This package consists of a Python API to work with BabelNet, a very large multilingual semantic network. For more
information, please refer to the documentation below on how to use the software, and our
website (https://babelnet.org) for news, updates and papers.
# Version compatibility
BabelNet Python API can be used with BabeNet 4.0 and above.
# Configuration
After the installation, the first step to take when you want to use BabelNet in another project (or in the REPL) is to
create a file called `babelnet_conf.yml` in the current working directory.
Alternatively, the path of the configuration file can be specified using the `BABELNET_CONF` environment variable.

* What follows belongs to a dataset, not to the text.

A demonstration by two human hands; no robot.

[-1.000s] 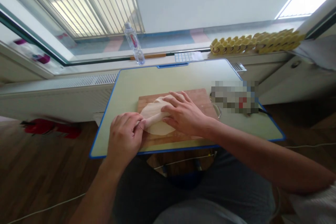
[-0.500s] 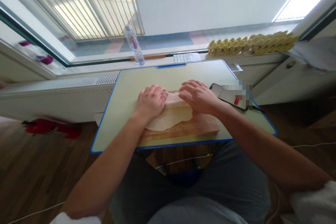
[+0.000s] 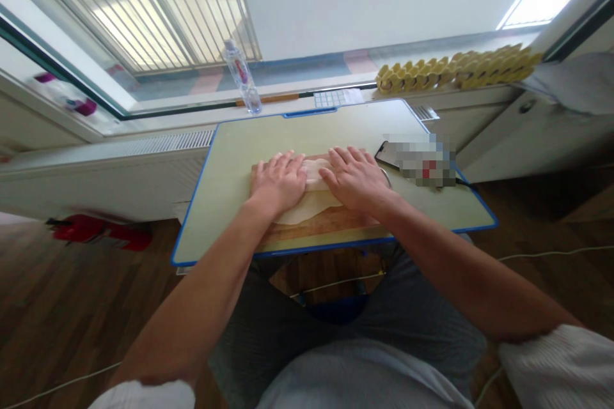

The content of the `babelnet_conf.yml` should vary according to the usage mode of choice:
**Online Mode**: uses the online REST service to retrieve the data. To use this mode you need an internet connection
and a [valid API key](https://babelnet.org/guide#access).
**RPC Mode**: reads data directly from a local copy of the BabelNet indices, making it more suitable for heavy
workloads than the online mode since it is faster and doesn't have usage limits. To use this mode you need the
[BabelNet indices](https://babelnet.org/downloads) and [Docker installed in your system](https://www.docker.com/get-started/).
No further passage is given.